2 Materials and methods

2.1 Animals

Male 7-week-old Sprague-Dawley rats, weighing 250_300 g, were obtained from the National Laboratory Animal Center, Mahidol University, Nakhon Pathom, Thailand. They were allowed to acclimatize to the laboratory environment for 1 week prior to the experiment and were used for the present study at 8 weeks old. Stainless steel cages containing sawdust housed 5 animals in a room under temperature (25 ± 1ºC) and photoperiod (12h:12 h Light:Dark cycle) control at the Primate Research Unit, Chulalongkorn University, Bangkok, Thailand. They were given free access to water and fed rat chow (SWT, Bankok, Thailand). All experiments were performed between 8:00 am and 11:00 am. The experimental protocol was approved by the Animal Ethical Committee in accordance with the guide for the care and use of laboratory animals prepared by Chulalongkorn University.

2.2 Experimental protocol

The LD50 of quercetin given p.o. in the study by Sullivan et al. [11]. was 160 mg/kg body weight in mice and 161 mg/kg body weight in rats. Therefore, the initial dose of quercetin chosen for the present study is 30 mg/kg body weight/day (approximately one-fifth of LD50). Besides, Aravindakshan et al. [9] report that i.p. injections of 200 mg/kg body weight/day and 300 mg/kg body weight of quercetin given to male rats did not impair fertility. Therefore, the other two doses of quercetin treatment in the present study were raised to 90 mg/kg body weight/day and 270 mg/kg body weight/day.

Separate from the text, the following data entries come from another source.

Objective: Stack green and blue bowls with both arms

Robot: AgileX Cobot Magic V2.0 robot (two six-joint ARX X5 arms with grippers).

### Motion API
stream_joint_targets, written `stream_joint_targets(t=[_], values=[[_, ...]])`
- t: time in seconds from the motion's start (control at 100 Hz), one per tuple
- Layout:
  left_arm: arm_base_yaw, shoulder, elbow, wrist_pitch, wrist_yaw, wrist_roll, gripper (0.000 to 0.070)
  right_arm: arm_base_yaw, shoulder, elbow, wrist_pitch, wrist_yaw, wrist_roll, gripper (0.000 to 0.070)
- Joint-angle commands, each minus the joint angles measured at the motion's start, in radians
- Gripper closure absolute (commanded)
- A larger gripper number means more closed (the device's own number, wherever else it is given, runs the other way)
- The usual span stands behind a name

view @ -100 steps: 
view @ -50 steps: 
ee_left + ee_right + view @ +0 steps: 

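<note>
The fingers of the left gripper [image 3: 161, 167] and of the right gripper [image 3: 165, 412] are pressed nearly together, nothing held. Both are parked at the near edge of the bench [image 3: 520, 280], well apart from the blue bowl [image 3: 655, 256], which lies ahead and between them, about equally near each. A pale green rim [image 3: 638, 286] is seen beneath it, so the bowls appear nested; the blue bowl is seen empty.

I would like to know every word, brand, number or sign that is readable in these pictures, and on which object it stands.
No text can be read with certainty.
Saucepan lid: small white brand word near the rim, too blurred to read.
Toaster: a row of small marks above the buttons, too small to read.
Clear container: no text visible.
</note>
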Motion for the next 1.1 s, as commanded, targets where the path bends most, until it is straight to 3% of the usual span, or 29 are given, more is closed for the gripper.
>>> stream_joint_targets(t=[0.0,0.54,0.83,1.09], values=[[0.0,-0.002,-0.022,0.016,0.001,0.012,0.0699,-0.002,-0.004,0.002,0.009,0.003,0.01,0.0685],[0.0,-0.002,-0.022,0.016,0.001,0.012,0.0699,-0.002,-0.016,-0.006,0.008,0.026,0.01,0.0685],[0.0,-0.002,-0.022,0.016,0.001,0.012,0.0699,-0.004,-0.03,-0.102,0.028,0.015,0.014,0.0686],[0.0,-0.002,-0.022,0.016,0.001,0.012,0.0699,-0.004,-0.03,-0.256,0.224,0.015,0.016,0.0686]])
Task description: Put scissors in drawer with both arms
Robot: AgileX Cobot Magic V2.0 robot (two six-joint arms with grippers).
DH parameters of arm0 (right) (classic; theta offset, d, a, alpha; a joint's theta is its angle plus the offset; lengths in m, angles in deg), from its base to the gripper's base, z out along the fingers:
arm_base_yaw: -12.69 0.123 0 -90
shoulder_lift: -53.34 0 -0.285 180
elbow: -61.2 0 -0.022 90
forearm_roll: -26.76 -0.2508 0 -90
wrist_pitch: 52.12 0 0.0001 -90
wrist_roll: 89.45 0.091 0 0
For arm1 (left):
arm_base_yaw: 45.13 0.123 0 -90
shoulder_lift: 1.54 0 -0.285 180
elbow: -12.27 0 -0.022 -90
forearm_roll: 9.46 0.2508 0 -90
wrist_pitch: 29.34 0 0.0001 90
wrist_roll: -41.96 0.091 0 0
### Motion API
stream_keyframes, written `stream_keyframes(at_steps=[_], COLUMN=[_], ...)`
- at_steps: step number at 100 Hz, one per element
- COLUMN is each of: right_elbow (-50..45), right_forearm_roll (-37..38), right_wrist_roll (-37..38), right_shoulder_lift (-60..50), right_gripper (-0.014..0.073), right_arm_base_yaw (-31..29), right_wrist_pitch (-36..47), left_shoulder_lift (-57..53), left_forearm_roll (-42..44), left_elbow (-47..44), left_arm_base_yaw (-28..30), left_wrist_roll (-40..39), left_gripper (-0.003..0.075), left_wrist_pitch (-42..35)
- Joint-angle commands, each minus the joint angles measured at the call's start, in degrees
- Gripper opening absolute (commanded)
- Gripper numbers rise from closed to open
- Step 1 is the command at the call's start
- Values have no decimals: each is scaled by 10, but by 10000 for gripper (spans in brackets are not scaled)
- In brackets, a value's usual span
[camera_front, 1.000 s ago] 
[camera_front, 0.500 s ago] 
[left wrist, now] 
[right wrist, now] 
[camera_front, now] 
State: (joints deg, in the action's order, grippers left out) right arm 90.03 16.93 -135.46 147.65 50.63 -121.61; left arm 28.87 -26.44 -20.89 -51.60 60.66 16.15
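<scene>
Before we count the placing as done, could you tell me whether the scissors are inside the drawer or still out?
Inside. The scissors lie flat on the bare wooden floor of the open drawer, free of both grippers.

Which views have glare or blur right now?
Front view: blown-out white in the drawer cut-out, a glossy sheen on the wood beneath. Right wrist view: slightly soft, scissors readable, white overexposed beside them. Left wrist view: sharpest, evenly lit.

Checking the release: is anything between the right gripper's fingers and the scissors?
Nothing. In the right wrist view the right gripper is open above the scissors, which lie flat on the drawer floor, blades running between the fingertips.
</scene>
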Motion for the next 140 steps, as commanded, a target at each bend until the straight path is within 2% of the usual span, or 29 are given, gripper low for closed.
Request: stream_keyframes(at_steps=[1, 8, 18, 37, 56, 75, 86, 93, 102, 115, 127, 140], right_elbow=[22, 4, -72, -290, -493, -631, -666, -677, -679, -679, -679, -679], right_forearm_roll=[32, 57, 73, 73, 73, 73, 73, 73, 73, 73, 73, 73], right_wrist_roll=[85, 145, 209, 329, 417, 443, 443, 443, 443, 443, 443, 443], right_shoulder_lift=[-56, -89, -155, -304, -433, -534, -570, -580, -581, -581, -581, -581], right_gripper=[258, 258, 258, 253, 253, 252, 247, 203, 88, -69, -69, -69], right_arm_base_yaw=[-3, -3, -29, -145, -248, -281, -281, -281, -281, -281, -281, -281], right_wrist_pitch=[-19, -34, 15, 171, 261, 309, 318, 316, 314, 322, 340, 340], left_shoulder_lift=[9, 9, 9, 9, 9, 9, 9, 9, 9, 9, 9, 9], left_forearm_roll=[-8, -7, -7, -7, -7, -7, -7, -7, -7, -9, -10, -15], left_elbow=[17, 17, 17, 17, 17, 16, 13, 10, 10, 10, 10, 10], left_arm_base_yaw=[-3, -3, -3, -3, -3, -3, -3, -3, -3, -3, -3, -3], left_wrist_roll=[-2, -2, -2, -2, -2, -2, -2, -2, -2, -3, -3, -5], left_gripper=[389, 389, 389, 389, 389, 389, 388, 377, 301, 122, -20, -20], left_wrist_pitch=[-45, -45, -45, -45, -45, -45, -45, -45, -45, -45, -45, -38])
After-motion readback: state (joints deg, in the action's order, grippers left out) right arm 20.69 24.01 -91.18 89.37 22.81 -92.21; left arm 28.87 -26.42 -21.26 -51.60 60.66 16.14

One hundred and twenty male rats were randomly divided into four groups (30 rats/group) and injected s.c. with quercetin at doses of 0, 30, 90 or 270 mg/kg body weight/day (hereafter abbreviated Q0, Q30, Q90 and Q270, respectively) and each dose group was further divided into three groups (10 rats/group) that were treated with quercetin for 3, 7 and 14 days. At the end of the treatment period, the rats were killed with diethyl ether, and the testes, epididymis-vas deferens, prostate glands and seminal vesicles were dissected, weighed and kept in Bouin's fixative for histopathological examination. Fresh epididymis and vas deferens were kept for sperm quality analysis. Rats were also weighed on the first and last day of the study period.

2.3 Quercetin preparation

Quercetin powder was obtained from Sigma Chemical Company (St. Louis, MO, USA). It was dissolved and diluted with 20% glycerol in 0.9% normal saline, mixed vigorously and stored in a dark bottle at 4ºC. The quercetin solution was freshly prepared each week.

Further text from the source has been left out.